While the rarity of gems is their primary quality, it is also precisely that which makes them desirable and hard to obtain. Such is naturally the case for diamonds, rubies, emeralds and sapphires, but also for certain varieties of fine stones, such as Paraiba tourmalines or tanzanite, reputed as much for their incomparable properties as for their increasing rarity.
Today, acquiring a high-quality stone has become a real challenge to which only gemmology specialists and jewellery professions are capable of rising. In addition to the quality and clarity of stones, current mining methods turn any attempt to gain access to large-sized stones into a particularly arduous undertaking.
It is indeed hard to get hold of a 15-carat diamond, a 20-carat sapphire or a tanzanite of equivalent weight. In this quest for the ‘holy grail’ or jewellery-making, the path is strewn with pitfalls that one does well to avoid with all due humility by turning to an experienced professional.
In praise of the exceptional
That which is rare and exceptional represents a luxury that can also be cultivated by making the deliberate choice to be different. Alongside diamonds, emeralds, rubies and diamonds, precious stones may also be adorned with fine stones in shimmering colours. Why not tourmalines, with their inherently two-tone nature and vivid shades. Perhaps garnets? There is an amazing array of hues including “colour change” gems that hover between blue and mauve according the light; as well as Fanta orange spessartites whose intense tones give jewellery a unique and quite literal glow.

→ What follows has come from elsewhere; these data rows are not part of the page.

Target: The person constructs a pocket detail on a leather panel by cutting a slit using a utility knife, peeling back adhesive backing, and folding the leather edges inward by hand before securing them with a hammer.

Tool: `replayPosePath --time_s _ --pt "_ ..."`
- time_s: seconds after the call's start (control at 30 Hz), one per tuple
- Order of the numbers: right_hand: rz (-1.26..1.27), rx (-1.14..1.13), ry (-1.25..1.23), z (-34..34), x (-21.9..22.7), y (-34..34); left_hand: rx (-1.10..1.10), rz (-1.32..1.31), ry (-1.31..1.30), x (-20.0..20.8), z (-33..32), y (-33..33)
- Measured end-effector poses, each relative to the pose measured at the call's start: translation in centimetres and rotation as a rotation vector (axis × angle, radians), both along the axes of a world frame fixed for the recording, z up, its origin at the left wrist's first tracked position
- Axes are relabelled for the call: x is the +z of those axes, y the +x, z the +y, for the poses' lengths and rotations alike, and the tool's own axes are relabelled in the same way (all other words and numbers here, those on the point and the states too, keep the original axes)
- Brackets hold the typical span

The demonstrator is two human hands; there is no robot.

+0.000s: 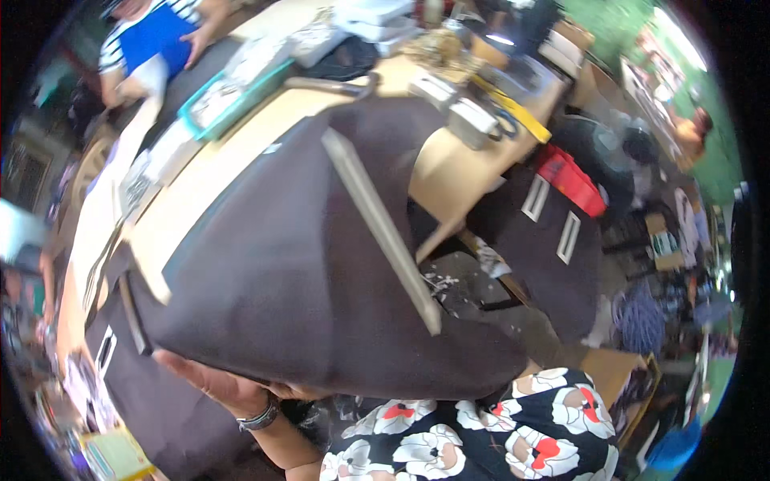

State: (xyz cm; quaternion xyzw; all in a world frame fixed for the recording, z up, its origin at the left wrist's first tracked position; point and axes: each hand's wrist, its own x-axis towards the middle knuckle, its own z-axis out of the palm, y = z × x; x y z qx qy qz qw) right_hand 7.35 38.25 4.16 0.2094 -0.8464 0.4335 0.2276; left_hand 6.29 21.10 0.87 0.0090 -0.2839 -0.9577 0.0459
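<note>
right grip: hidden; left grip (224,385): partly behind dark sheet (273,264); co-worker (156,44): cropped

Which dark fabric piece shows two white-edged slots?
The rightmost piece, beside the red item. The left piece shows only one such slot; the large middle piece, by the left hand, shows a long pale strip.

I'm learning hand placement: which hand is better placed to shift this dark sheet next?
Probably the left hand: it is at the near edge of the dark sheet; the right hand is hidden.
</note>
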Motion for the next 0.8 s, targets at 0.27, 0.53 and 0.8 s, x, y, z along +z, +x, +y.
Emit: replayPosePath --time_s 0.27,0.53,0.8 --pt "-0.702 1.507 -0.246 -3.0 -0.6 3.4 0.357 -0.302 -0.977 -1.5 -12.2 1.5" --pt "-0.118 0.228 0.153 -0.7 -5.7 -0.5 0.526 -0.519 -2.052 0.3 -17.5 4.9" --pt "-0.156 0.202 0.578 -0.8 -8.3 1.2 0.556 -0.004 -2.299 2.9 -9.1 4.1"
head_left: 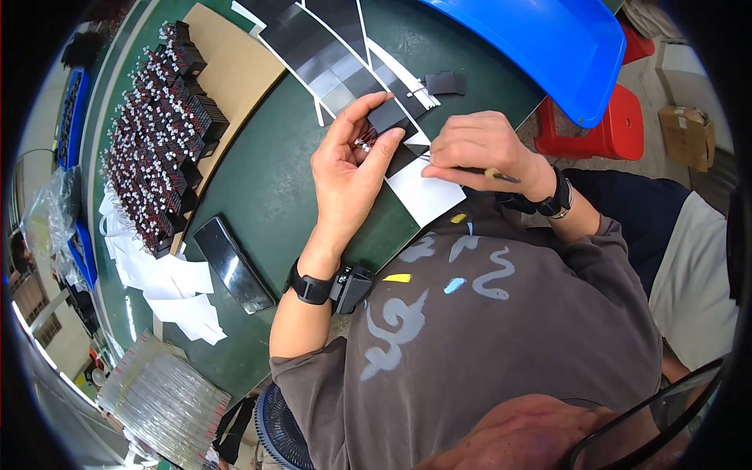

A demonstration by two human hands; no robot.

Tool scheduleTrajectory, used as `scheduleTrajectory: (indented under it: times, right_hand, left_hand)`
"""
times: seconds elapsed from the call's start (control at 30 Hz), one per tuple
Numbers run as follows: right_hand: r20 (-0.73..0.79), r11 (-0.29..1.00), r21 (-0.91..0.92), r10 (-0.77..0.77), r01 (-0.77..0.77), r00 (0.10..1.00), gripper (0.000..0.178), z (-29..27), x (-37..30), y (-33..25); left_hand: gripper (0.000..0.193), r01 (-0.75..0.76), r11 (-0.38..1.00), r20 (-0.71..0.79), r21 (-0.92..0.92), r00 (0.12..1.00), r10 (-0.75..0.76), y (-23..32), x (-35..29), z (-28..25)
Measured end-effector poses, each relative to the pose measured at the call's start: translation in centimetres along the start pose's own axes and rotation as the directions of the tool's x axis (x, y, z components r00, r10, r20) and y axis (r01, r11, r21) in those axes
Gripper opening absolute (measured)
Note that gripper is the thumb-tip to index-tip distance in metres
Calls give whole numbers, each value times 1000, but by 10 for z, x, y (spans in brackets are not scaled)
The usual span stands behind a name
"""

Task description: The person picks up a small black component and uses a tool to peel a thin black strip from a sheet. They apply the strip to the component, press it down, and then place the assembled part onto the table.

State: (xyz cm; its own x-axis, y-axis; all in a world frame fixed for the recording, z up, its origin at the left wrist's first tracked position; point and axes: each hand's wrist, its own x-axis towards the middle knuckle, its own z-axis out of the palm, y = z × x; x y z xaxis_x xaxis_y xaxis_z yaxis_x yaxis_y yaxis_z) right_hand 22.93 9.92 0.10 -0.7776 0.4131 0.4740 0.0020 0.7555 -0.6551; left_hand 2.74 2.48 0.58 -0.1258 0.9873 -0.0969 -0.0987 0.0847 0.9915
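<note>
My left hand holds a small black component with thin wire leads between thumb and fingers, above the green table. Close beside it, my right hand grips a thin tool like tweezers, its tip pointing toward the component. Under both hands lies a white and black sheet. Both wrists wear black bands.
Rows of several small black parts stand on a cardboard sheet at the left. A black phone and loose white papers lie near the table's front edge. Black and grey sheets lie farther back. A blue bin and red stool are at right.
</note>
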Motion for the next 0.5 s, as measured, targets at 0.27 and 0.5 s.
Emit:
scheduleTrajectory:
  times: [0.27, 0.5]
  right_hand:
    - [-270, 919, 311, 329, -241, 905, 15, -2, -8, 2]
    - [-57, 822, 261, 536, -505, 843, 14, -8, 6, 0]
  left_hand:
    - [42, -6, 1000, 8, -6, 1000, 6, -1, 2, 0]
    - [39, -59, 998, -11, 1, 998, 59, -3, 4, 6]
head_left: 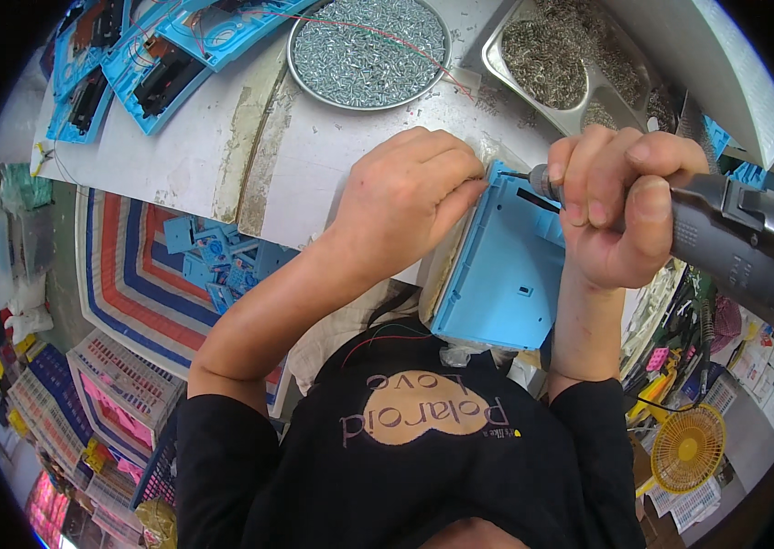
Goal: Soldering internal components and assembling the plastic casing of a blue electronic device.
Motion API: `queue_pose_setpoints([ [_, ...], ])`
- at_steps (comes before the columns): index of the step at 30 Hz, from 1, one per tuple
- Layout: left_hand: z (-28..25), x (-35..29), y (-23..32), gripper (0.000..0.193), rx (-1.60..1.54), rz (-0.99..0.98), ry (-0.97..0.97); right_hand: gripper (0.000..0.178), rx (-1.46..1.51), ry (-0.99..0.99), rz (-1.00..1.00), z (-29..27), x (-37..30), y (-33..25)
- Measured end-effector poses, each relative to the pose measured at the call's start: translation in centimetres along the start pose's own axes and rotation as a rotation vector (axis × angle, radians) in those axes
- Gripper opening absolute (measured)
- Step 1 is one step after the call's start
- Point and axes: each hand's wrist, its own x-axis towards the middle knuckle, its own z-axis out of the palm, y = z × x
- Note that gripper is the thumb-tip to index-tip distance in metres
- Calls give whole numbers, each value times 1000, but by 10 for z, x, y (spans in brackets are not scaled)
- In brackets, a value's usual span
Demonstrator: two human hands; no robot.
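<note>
A light-blue plastic housing (501, 261) lies tilted in front of my chest on a padded holder at the table's edge. My right hand (620, 206) wraps round a dark grey electric screwdriver (739, 233) held almost level. Its thin bit points left and reaches the housing's upper left corner. Beside that corner, my left hand (410, 197) is closed, thumb and fingertips pinched together by the bit's tip. What those fingertips hold, if anything, is hidden. A black strip shows on the housing under the bit.
A round tray of small screws (368, 55) stands on the white table (167, 133). Right of it is a metal tray (542, 69) with small metal parts. More blue housings (162, 78) with wires lie at far left. A striped bin (144, 265) holds blue pieces, and a yellow fan (689, 448) is low right.
</note>
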Motion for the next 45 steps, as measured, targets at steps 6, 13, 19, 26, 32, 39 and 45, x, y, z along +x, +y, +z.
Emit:
queue_pose_setpoints([
  [6, -6, -13, 16, 18, -28, 68, 35, 14, -286, -4, 64, 3, -5, 2],
  [13, 1, -43, 43, 16, 24, 179, -119, 15, -95, -3, 108, 8, 4, -14],
  [19, 1, -46, 49, 16, 57, 151, -109, 20, -241, -41, 92, 19, -16, -16],
  [26, 6, -49, 47, 16, -72, 74, -55, 18, -239, -88, 96, 9, -16, -19],
  [32, -5, -45, 51, 17, -58, -16, -5, 25, 83, -251, 100, 17, -14, -75],
  [39, -12, -47, 51, 19, -13, 13, -9, 27, 81, -223, 98, 29, -25, -71],
  [45, -56, 4, 0, 18, 149, 167, 21, 34, 145, -154, 109, 30, -30, -70],
])
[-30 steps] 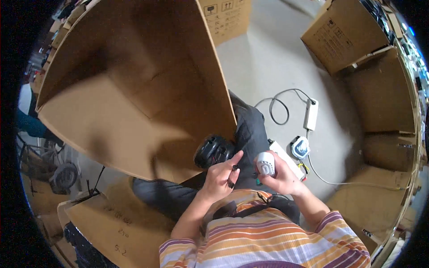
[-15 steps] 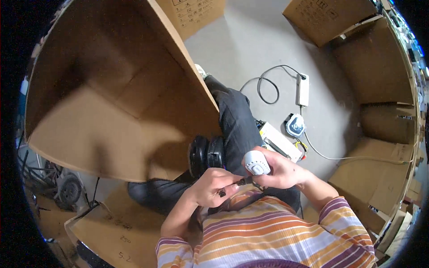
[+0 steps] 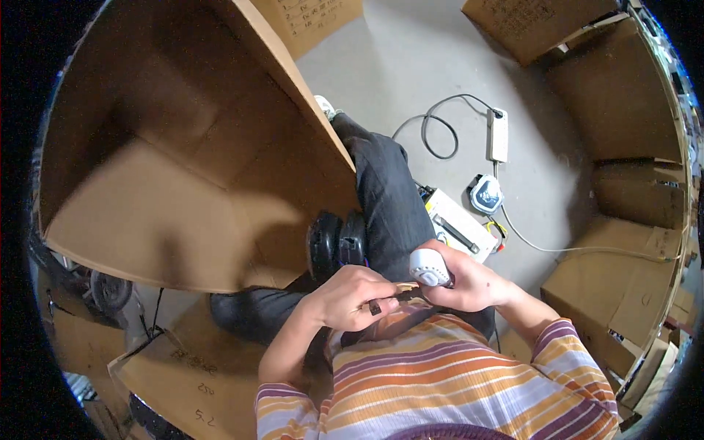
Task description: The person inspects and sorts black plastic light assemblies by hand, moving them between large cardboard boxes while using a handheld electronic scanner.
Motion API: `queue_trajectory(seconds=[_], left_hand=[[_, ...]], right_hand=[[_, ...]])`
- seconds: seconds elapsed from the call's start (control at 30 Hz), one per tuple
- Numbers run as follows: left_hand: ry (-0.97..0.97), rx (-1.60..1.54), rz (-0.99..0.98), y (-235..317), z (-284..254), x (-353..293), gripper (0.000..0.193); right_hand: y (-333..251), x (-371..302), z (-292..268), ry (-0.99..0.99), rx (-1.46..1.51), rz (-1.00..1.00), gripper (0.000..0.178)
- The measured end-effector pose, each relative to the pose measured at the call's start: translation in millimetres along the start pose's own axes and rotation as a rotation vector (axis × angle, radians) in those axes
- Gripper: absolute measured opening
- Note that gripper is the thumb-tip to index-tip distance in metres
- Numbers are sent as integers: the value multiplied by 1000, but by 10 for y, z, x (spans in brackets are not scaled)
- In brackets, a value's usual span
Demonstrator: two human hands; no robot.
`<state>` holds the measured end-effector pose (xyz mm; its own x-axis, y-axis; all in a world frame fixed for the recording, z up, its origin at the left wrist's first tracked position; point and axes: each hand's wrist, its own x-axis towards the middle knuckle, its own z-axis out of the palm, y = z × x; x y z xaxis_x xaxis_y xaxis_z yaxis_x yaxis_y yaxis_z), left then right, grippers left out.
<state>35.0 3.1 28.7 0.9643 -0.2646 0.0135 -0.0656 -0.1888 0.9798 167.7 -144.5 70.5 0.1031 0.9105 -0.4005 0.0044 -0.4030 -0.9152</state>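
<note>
My left hand [image 3: 357, 298] is closed in a pinch on a small black part with a squared end [image 3: 377, 306], which looks like a connector. Close by on the right, my right hand [image 3: 466, 282] wraps round a white handheld device [image 3: 430, 268] with a rounded, vented end; its kind does not show. A dark strip bridges the gap between the two hands, and the white device's lower part is hidden by my fingers. Both hands are above my lap, in front of my striped shirt. Two black wheel-like round parts [image 3: 339, 242] stand just beyond my left hand.
A big open cardboard box [image 3: 183, 191] fills the left. On the floor at right lie a white power strip [image 3: 498, 139] with a black cable, a hexagonal device [image 3: 485, 195] and a white case with a dark handle [image 3: 458, 231]. Cardboard boxes [image 3: 616, 95] line the right side.
Both hands have shifted slightly to the right with their things still held. The black part in my left hand shows a bit more. The whole view has moved a little.
</note>
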Motion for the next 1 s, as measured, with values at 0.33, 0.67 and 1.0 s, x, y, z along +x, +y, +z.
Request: queue_trajectory(seconds=[0.33,0.67,1.0], left_hand=[[80,-57,-16,-98,216,58,19],[209,61,-74,-7,694,359,16],[227,124,-123,-60,691,369,15]], right_hand=[[40,-76,26,55,20,86,32],[463,-552,14,423,362,113,40],[559,-437,58,560,196,88,35]])
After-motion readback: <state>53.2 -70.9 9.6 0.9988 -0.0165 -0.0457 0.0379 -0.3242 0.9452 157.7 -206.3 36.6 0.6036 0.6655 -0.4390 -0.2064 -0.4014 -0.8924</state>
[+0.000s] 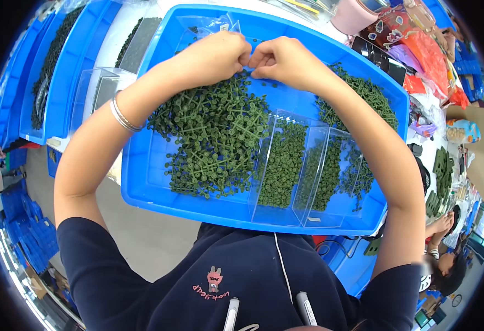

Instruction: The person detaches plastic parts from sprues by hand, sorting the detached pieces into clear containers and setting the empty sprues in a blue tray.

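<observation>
Both hands meet over the far part of a large blue tray [159, 202], fingertips almost touching. My left hand [225, 54] is closed, its fingers pinched together. The fingers of my right hand [287, 62] are curled in a pinch as well. Whatever lies between the fingertips is too small or hidden to name. Just nearer than the left hand spreads a heap of green plastic sprues [214, 138] with small round parts on thin stems. A few loose round green pieces [264, 84] lie on the tray floor below the right hand.
Inside the tray stand two clear boxes, one with green round pieces [281, 165], another with similar pieces [326, 179]. More green sprues [363, 91] lie at the right, partly behind my forearm. A clear plastic bag [211, 23] rests at the far edge. Blue bins [82, 60] stand left.
</observation>
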### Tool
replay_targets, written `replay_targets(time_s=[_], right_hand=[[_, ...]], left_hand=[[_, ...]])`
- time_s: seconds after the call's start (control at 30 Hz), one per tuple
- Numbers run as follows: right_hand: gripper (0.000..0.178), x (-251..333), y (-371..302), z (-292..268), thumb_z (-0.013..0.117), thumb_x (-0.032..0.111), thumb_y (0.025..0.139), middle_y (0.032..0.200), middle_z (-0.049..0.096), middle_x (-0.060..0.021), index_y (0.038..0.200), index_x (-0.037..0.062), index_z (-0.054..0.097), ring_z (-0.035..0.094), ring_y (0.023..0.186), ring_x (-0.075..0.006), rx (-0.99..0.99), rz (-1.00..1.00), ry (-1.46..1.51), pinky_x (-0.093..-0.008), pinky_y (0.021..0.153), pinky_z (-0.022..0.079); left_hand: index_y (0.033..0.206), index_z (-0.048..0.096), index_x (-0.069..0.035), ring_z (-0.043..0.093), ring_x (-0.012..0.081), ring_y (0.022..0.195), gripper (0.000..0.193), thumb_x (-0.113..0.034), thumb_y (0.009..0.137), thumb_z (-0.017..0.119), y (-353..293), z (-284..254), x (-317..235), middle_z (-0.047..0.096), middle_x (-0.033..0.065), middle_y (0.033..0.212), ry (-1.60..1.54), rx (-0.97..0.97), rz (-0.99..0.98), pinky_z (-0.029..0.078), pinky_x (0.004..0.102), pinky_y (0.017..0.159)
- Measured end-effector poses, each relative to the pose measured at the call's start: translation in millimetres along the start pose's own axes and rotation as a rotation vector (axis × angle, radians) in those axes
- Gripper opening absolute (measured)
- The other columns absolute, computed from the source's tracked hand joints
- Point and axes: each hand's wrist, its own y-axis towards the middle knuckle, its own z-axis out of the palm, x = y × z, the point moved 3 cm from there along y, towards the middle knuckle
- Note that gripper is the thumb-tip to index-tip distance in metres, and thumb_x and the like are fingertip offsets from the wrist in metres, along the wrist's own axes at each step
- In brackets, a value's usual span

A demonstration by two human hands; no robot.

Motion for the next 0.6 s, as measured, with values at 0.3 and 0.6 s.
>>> replay_targets(time_s=[0.3,0.6], right_hand=[[0.012,-0.4,10.6,11.6,0.081,0.007,0.078,0.075,0.074,-0.0085,0.086,-0.0001,0.076,0.069,0.063,-0.0129,0.077,0.079,-0.017,-0.0285,0.058,0.056],[0.013,-11.1,-17.7,-24.0,0.076,0.011,0.075,0.076,0.074,-0.0077,0.084,0.0019,0.074,0.071,0.069,-0.0127,0.126,0.166,0.111,-0.0279,0.063,0.056]], left_hand=[[0.085,0.07,0.001,0.068,0.0287,0.072,0.009,-0.007,0.081,0.074,6.8,6.7,10.7,0.07,0.0159,0.077,-0.14,0.123,-0.176,0.052,0.0401,0.067],[0.082,0.072,0.001,0.07,0.0261,0.071,0.016,-0.011,0.079,0.081,27.2,8.5,4.8,0.073,0.0161,0.077,-0.017,0.279,-0.326,0.054,0.0387,0.07]])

Tanzanites are another appealing alternative in bespoke models. These rare and precious stones radiate considerable charisma and are suited to all kinds of creations.
A unique jewel
It all began with the stone. A precious or fine gem, whether small or large, chosen by use with the enlightened help of the gemmologist. It is then cut – to a pear, emerald, triangular or cushion shape – exactly as you had imagined it. Then came the jewel itself. A ring, a necklace, a pair of earrings or a bracelet, entirely reflecting your initial vision. Because it is made to measure, this creation tells a story and conveys a wealth of emotions.